- [Your instructions]: Of all the lines in the entries below, give again exactly those starting at the line containing "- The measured" and ending at the line containing "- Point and", both ends included, and no others.
--------------------------------
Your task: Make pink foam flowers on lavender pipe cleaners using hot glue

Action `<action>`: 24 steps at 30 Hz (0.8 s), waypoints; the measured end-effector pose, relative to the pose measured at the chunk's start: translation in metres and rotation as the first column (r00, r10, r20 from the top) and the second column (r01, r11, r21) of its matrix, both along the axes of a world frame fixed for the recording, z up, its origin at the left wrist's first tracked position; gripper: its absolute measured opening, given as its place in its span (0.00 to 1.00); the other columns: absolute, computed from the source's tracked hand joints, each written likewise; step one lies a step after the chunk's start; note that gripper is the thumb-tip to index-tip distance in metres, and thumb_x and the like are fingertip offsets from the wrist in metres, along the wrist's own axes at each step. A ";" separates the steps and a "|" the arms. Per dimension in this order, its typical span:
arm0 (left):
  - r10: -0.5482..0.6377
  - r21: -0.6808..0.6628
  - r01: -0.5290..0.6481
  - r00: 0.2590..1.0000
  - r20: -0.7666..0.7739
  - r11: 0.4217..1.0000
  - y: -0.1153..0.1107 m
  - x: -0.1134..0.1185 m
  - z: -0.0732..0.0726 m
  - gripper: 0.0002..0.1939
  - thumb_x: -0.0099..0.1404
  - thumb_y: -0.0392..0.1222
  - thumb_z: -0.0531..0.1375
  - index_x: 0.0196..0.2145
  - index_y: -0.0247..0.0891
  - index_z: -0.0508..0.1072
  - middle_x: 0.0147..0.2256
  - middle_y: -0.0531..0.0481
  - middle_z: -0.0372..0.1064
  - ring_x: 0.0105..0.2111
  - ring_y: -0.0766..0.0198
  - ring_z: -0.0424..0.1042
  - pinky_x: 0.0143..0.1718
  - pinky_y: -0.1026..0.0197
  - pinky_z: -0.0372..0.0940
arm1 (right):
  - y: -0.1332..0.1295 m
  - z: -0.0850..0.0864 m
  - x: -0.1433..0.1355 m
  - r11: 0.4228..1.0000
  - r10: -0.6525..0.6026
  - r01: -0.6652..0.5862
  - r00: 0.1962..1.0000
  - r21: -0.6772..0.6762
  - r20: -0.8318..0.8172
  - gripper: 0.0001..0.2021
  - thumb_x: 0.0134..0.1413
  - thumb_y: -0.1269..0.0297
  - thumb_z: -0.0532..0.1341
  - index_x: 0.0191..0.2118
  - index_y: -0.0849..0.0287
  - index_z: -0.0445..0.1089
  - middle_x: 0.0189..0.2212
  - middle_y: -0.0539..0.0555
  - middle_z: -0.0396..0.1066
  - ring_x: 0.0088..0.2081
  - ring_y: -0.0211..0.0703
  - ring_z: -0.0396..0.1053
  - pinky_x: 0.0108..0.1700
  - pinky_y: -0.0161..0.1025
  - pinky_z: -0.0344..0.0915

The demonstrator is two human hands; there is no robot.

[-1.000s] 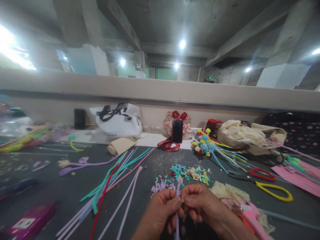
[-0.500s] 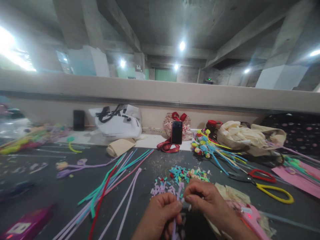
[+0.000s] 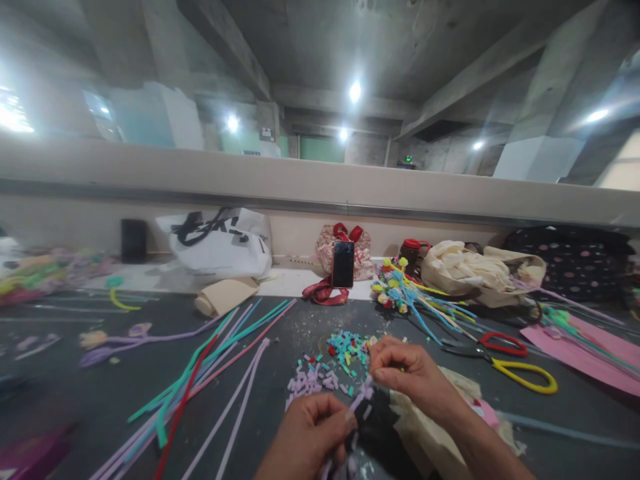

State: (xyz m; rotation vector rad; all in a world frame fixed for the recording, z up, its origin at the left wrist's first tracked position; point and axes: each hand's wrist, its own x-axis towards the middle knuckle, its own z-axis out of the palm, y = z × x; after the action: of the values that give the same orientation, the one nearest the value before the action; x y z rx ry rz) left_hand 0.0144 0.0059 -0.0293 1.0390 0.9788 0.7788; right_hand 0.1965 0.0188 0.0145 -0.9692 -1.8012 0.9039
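Note:
My left hand point(image 3: 320, 427) is closed, thumb against forefinger, on a lilac pipe cleaner point(image 3: 361, 395) that stands up at a slant from the grip. My right hand point(image 3: 407, 373) is closed in a pinch beside the upper end of that pipe cleaner; whatever its fingertips hold is hidden. Just beyond the hands lie a heap of short lilac pieces point(image 3: 307, 380) and a heap of turquoise pieces point(image 3: 347, 343) mixed with other colours. Two lilac pipe cleaners point(image 3: 243, 393) lie to the left of my left hand.
Green, red and lilac pipe cleaners point(image 3: 200, 367) lie at left. Yellow-and-red-handled scissors point(image 3: 490, 359) and a bundle of pipe-cleaner flowers point(image 3: 393, 287) lie at right. A pink device point(image 3: 486, 412) is partly behind my right forearm. A phone point(image 3: 343, 265) leans against a patterned bag point(image 3: 325, 250).
My right hand has moved slightly up and away from my left fingers. The pipe cleaner now leans to the right. The view has turned a little to the right.

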 end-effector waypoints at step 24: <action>-0.070 -0.005 0.070 0.992 -0.102 0.998 0.001 0.001 0.000 0.09 0.46 0.43 0.58 0.18 0.36 0.65 0.08 0.59 0.59 0.09 0.75 0.52 0.14 0.68 0.42 | -0.002 0.000 0.002 0.993 0.114 -0.111 0.991 -0.046 0.075 0.08 0.45 0.64 0.62 0.21 0.62 0.70 0.25 0.50 0.63 0.31 0.38 0.62 0.35 0.36 0.58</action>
State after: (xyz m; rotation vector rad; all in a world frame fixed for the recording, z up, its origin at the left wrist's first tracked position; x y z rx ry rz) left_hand 0.0154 0.0065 -0.0293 1.1143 1.0242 0.6725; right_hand 0.1988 0.0166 0.0148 -0.9477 -1.9252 0.9893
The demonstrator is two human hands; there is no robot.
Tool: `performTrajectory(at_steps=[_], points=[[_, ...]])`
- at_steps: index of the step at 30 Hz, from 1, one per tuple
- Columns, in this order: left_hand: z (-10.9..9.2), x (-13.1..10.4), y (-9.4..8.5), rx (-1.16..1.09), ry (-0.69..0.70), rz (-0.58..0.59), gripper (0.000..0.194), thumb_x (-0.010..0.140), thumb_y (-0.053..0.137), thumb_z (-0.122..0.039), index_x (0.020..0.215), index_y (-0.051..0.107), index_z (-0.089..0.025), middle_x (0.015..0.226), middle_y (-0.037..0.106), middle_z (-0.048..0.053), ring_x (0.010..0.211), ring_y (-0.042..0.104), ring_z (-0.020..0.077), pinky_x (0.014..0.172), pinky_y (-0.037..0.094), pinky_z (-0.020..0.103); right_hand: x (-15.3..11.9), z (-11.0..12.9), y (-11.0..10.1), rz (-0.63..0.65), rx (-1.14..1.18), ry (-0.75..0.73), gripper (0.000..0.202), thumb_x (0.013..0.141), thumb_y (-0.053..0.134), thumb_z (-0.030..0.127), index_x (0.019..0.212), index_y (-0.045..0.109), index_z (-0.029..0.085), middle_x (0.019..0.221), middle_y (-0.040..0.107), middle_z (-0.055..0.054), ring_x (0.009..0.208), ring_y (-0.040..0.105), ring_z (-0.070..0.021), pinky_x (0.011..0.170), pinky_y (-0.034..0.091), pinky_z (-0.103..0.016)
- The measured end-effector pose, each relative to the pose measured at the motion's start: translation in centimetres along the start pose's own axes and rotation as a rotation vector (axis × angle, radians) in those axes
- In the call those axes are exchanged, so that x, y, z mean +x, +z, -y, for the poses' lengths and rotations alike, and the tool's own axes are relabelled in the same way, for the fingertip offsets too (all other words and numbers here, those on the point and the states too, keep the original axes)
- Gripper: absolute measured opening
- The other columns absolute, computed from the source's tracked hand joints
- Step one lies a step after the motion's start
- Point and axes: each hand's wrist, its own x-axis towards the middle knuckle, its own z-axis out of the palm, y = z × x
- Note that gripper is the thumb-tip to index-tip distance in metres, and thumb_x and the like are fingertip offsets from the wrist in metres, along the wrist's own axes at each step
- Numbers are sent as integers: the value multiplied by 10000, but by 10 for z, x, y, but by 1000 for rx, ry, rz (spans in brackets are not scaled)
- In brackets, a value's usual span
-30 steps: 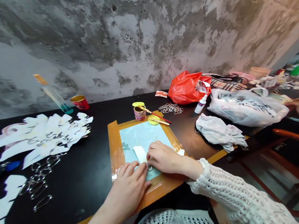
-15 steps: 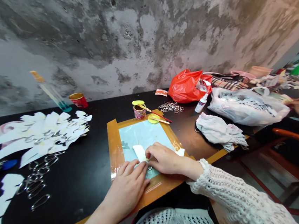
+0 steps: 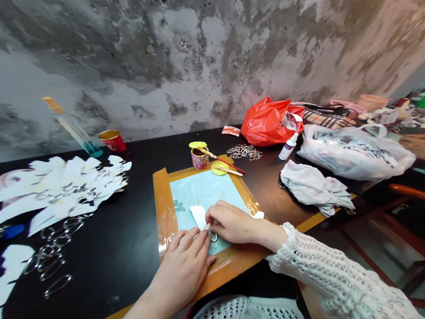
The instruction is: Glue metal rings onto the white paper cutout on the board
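Observation:
A white paper strip (image 3: 198,215) lies on the pale blue sheet (image 3: 181,187) in front of me, its near end hidden by fingers. My right hand (image 3: 233,222) is closed, thumb and fingertips pinched at that near end. A small metal wire loop (image 3: 214,237) shows just under the right fingertips. My left hand (image 3: 186,257) lies flat and open, palm down, fingertips touching the strip's near end beside the right hand. How the loop meets the strip cannot be made out.
Behind the sheet stand a small pot (image 3: 199,158) and a yellow lid (image 3: 220,168) with brushes. Wire loops (image 3: 245,151) lie beyond. White pieces with loops (image 3: 61,189) are heaped at left. A white bottle (image 3: 288,147), cloth (image 3: 315,187) and bags lie right. Another person's hand (image 3: 420,147) is far right.
Both hands stay at the strip with only slight finger movement; a little more of the wire loop shows. The view has shifted slightly. The other person's hand at far right has moved.

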Motion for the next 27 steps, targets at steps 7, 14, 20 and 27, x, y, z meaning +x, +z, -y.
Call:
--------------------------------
- [Solved problem]:
- The measured end-effector pose, each relative to the pose measured at the motion's start: translation in centimetres along the start pose's own axes and rotation as a rotation vector (axis × angle, radians) in those axes
- In the call those axes are exchanged, so that x, y, z mean +x, +z, -y, for the poses' lengths and rotations alike, and the tool's own axes are relabelled in the same way, for the fingertip offsets too (all other words and numbers here, those on the point and the states too, keep the original axes)
- Gripper: absolute measured opening
- The other columns absolute, computed from the source's tracked hand joints
- Step one lies a step after the motion's start
- Point and axes: each hand's wrist, its own x-axis towards the middle knuckle, its own z-axis out of the palm, y = z × x

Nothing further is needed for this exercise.